How to prevent Facet Terms from tokenizing How to prevent Facet Terms from tokenizing elasticsearch elasticsearch

How to prevent Facet Terms from tokenizing


If reindexing is an option, it would be the best to change mapping and mark this fields as not_analyzed

"your_field" : { "type": "string", "index" : "not_analyzed" }

You can use multi field type if keeping an analyzed version of the field is desired:

"your_field" : {  "type" : "multi_field",    "fields" : {      "your_field" : {"type" : "string", "index" : "analyzed"},      "untouched" : {"type" : "string", "index" : "not_analyzed"}  }}

This way, you can continue using your_field in the queries, while running facet searches using your_field.untouched.

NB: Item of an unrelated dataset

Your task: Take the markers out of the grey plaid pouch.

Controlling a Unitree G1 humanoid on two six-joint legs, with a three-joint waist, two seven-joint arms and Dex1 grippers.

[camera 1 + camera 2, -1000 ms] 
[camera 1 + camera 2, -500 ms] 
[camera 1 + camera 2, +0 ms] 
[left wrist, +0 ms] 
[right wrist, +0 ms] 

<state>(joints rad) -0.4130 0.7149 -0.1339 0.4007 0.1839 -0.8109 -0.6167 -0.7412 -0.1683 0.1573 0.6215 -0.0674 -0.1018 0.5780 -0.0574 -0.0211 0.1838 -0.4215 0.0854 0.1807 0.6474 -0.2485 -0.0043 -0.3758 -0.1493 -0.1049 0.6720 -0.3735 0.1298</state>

Alternatively, if this field is stored, you can use a script field facet instead:

"facets" : {  "term" : {    "terms" : {      "script_field" : "_fields.your_field.value"    }  }}

As the last resort, if this field is not stored, but record source is stored in the index, you can try this:

"facets" : {  "term" : {    "terms" : {      "script_field" : "_source.your_field"    }  }}

The first solution is the most efficient. The last solution is the least efficient and may take a lot of time on a large index.


Wow, I also got this same issue today while term aggregating in the recent elastic-search. After googling and some partial understanding, found how this geeky indexing works(which is very simple).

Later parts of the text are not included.